- [Task objective]
Exact copies of all the records are to be output.

- [Exercise inputs]
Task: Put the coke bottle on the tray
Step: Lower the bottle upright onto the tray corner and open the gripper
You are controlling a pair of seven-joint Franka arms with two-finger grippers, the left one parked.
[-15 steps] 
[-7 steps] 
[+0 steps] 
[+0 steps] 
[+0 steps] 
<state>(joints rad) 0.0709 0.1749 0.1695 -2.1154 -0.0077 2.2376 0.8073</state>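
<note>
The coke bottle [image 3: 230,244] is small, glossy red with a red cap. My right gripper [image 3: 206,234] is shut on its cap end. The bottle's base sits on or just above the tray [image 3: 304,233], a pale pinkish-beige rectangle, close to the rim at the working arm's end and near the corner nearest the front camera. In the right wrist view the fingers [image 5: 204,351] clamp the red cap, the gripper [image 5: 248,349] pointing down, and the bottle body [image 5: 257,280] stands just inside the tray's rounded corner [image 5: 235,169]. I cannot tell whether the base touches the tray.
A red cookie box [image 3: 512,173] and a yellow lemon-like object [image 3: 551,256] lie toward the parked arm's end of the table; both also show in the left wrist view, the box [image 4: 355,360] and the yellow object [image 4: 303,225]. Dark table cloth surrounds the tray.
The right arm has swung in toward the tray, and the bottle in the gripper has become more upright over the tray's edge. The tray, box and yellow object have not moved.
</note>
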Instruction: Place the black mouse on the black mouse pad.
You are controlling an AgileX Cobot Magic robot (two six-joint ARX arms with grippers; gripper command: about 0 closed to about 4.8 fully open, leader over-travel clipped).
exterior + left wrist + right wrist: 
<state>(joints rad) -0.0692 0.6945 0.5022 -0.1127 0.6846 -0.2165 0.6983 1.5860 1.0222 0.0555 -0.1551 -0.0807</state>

- [The completed task]
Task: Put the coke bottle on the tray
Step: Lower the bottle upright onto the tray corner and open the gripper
You are controlling a pair of seven-joint Franka arms with two-finger grippers, the left one parked.
[-15 steps] 
[-7 steps] 
[+0 steps] 
[+0 steps] 
[+0 steps] 
<state>(joints rad) 0.0709 0.1749 0.1695 -2.1154 -0.0077 2.2376 0.8073</state>
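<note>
The coke bottle [image 3: 230,244] is small, glossy red with a red cap. My right gripper [image 3: 206,234] is shut on its cap end. The bottle's base sits on or just above the tray [image 3: 304,233], a pale pinkish-beige rectangle, close to the rim at the working arm's end and near the corner nearest the front camera. In the right wrist view the fingers [image 5: 204,351] clamp the red cap, the gripper [image 5: 248,349] pointing down, and the bottle body [image 5: 257,280] stands just inside the tray's rounded corner [image 5: 235,169]. I cannot tell whether the base touches the tray.
A red cookie box [image 3: 512,173] and a yellow lemon-like object [image 3: 551,256] lie toward the parked arm's end of the table; both also show in the left wrist view, the box [image 4: 355,360] and the yellow object [image 4: 303,225]. Dark table cloth surrounds the tray.
The right arm has swung in toward the tray, and the bottle in the gripper has become more upright over the tray's edge. The tray, box and yellow object have not moved.
</note>
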Instruction: Place the black mouse on the black mouse pad.
You are controlling an AgileX Cobot Magic robot (two six-joint ARX arms with grippers; gripper command: about 0 closed to about 4.8 fully open, leader over-travel clipped).
exterior + left wrist + right wrist: 
<state>(joints rad) -0.0692 0.6945 0.5022 -0.1127 0.6846 -0.2165 0.6983 1.5860 1.0222 0.0555 -0.1551 -0.0807</state>

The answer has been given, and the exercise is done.